**THE PROBLEM:**
The required result is a copy of each line below in which "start" appears.

__________________________________________________

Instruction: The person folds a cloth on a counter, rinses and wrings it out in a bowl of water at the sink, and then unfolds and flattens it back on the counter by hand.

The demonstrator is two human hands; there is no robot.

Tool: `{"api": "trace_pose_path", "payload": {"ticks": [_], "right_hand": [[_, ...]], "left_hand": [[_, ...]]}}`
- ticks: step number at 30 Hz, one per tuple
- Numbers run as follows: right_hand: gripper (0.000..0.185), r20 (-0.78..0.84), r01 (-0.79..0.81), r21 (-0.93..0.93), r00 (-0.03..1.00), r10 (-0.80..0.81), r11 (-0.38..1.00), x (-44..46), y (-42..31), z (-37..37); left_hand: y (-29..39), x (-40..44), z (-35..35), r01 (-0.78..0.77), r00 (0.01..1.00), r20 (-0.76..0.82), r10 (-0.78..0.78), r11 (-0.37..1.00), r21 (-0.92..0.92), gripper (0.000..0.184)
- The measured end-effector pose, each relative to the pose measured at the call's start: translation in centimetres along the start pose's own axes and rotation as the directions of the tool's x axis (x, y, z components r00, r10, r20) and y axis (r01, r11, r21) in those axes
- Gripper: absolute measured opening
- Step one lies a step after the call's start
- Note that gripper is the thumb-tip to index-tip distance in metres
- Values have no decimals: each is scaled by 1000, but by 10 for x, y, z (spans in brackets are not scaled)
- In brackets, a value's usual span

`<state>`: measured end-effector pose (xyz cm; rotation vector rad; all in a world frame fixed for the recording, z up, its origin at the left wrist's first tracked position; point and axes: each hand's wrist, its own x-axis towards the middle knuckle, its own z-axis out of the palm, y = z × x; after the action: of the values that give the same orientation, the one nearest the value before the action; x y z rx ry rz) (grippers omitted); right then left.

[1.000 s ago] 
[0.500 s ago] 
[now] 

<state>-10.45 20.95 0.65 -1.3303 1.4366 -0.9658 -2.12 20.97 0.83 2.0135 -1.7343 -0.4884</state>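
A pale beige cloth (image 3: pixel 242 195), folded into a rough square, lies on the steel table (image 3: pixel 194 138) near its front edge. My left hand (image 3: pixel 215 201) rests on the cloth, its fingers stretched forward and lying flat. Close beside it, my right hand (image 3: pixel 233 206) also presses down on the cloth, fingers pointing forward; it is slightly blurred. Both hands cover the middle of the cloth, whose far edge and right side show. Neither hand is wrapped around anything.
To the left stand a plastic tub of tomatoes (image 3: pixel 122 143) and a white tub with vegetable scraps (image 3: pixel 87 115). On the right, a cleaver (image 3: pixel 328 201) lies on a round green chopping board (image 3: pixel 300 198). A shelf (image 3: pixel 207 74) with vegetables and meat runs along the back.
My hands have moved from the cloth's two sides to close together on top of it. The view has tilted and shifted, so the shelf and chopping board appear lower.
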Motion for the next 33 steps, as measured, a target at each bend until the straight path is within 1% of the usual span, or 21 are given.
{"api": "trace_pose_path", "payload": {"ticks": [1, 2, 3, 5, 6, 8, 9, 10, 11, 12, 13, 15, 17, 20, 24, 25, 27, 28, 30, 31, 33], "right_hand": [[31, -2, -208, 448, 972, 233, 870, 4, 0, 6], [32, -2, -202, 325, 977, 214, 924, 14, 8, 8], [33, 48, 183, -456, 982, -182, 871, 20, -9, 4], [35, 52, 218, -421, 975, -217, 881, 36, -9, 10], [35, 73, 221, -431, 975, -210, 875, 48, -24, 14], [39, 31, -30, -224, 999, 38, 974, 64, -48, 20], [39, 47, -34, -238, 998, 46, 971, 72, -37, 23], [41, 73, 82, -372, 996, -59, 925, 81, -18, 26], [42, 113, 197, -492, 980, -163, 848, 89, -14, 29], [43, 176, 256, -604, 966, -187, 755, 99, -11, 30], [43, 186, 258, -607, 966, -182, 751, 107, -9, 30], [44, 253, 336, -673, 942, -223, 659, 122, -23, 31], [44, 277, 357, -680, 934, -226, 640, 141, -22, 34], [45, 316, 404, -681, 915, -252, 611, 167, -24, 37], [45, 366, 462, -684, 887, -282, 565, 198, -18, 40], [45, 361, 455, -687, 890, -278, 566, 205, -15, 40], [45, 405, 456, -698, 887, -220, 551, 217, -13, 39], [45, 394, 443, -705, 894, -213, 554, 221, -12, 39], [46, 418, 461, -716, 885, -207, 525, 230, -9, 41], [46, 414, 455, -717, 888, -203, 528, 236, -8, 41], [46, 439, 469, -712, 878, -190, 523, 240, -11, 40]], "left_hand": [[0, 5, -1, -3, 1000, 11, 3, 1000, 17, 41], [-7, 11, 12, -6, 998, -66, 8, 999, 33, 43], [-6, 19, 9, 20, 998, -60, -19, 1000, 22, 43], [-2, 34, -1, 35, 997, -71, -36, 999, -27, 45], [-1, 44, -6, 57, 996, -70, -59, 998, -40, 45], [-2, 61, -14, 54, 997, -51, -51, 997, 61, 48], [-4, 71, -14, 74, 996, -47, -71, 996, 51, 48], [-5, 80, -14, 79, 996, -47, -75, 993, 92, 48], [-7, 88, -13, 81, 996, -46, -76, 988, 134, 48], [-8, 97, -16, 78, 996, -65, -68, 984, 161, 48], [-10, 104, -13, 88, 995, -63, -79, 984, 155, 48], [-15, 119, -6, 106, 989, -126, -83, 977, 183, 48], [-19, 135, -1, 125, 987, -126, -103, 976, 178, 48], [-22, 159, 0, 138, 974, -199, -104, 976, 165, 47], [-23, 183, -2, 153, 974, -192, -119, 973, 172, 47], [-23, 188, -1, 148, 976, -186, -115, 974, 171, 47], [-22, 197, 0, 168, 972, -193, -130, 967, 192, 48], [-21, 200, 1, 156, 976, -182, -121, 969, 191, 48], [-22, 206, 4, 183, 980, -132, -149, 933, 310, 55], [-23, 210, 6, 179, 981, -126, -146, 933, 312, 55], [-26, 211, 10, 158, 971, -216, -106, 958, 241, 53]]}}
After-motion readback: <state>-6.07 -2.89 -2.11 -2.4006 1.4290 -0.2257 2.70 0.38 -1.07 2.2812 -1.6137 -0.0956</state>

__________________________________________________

**ANSWER TO THIS TASK:**
- The measured end-effector pose, each relative to the pose measured at the call's start: translation in centimetres along the start pose's own axes and rotation as the directions of the tool's x axis (x, y, z components r00, r10, r20) and y axis (r01, r11, r21) in those axes
- Step one lies a step after the call's start

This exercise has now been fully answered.